◆ WORK TASK
Report every line of the data that includes "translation".

Records drawn from a dataset:
══════════════════════════════

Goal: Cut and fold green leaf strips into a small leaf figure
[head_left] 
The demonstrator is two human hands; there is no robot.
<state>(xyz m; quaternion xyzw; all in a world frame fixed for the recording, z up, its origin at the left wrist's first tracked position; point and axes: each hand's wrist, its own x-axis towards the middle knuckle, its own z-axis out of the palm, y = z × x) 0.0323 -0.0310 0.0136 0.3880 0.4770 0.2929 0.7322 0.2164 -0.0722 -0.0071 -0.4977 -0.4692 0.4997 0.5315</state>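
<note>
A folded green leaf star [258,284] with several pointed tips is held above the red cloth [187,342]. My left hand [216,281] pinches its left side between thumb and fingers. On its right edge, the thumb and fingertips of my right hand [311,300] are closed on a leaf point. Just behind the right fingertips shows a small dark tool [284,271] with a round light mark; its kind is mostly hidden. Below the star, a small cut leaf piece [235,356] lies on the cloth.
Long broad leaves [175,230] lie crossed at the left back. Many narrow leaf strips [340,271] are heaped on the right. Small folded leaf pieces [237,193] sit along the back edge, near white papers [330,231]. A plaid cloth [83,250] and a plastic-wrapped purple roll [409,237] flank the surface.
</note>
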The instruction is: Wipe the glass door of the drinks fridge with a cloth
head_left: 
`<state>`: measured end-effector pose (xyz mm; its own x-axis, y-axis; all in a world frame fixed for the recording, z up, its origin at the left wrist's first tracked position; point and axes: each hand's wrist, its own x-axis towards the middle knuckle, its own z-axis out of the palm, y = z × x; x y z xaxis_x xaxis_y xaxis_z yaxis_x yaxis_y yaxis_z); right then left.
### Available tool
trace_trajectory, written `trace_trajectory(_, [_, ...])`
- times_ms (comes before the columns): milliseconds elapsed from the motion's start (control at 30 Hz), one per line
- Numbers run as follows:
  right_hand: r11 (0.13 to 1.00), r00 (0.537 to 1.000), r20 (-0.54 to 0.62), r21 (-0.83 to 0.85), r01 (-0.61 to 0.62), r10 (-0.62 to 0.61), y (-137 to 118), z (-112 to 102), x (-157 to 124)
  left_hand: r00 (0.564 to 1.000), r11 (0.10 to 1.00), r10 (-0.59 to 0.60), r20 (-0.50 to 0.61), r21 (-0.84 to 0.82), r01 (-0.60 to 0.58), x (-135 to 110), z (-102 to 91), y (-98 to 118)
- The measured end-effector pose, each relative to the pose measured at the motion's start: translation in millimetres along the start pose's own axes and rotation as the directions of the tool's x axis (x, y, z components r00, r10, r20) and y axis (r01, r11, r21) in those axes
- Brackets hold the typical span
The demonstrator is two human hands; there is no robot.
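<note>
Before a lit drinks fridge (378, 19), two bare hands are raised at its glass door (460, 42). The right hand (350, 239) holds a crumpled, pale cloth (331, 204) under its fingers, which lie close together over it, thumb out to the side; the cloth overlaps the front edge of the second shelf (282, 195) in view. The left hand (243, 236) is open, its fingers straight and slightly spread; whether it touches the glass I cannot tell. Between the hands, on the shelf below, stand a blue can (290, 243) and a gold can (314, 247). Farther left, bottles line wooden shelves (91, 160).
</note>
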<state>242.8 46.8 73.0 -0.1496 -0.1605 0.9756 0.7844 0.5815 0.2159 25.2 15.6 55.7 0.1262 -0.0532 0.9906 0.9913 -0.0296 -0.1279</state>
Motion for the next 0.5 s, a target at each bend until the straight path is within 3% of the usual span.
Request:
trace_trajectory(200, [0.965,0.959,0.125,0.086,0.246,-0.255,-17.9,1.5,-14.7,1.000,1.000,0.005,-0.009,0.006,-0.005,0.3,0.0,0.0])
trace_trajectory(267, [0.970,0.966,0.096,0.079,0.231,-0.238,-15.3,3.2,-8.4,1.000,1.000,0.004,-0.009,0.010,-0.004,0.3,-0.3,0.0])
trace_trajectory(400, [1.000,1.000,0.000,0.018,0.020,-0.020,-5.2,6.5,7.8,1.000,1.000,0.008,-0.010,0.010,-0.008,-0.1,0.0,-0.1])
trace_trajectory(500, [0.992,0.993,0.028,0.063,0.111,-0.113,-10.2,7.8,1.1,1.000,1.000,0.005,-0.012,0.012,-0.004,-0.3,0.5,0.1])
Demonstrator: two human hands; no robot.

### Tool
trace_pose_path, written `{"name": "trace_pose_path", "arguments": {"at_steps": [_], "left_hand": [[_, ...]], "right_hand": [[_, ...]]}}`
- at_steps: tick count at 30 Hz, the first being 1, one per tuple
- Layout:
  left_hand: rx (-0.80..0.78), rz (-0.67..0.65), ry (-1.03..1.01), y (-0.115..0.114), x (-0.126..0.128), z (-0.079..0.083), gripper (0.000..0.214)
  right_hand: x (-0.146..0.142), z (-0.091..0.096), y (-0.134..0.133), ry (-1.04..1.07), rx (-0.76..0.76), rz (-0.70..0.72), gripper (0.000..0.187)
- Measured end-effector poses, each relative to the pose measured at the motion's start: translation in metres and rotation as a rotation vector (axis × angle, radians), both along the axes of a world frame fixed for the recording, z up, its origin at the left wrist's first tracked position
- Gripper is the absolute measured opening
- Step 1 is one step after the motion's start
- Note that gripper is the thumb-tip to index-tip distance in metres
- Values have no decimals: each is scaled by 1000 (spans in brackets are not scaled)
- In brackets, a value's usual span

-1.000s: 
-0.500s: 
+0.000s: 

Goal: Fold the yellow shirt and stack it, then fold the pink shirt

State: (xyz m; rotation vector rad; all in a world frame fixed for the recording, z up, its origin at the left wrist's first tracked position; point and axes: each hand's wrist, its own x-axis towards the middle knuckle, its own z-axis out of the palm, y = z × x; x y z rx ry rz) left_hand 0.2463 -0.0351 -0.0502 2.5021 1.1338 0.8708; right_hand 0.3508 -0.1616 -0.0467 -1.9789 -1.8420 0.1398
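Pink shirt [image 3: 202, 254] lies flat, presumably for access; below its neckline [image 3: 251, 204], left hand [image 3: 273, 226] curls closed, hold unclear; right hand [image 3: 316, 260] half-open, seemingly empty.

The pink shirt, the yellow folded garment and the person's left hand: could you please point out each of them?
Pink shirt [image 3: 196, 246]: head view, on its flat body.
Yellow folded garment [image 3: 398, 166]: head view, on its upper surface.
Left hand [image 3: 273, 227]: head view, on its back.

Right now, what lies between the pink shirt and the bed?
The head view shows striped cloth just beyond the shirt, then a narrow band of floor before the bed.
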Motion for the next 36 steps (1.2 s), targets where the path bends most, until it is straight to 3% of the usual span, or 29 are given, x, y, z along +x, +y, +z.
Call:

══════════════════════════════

◆ ANSWER BOX
- The measured end-effector pose, each relative to the pose measured at the motion's start: translation in millimetres along the start pose's own axes and rotation as the directions of the tool's x axis (x, y, z components r00, r10, r20) and y axis (r01, r11, r21) in those axes
- Measured end-effector poses, each relative to the pose measured at the motion's start: translation in metres and rotation as a rotation vector (axis × angle, radians), both along the axes of a world frame fixed for the recording, z up, its origin at the left wrist's first tracked position

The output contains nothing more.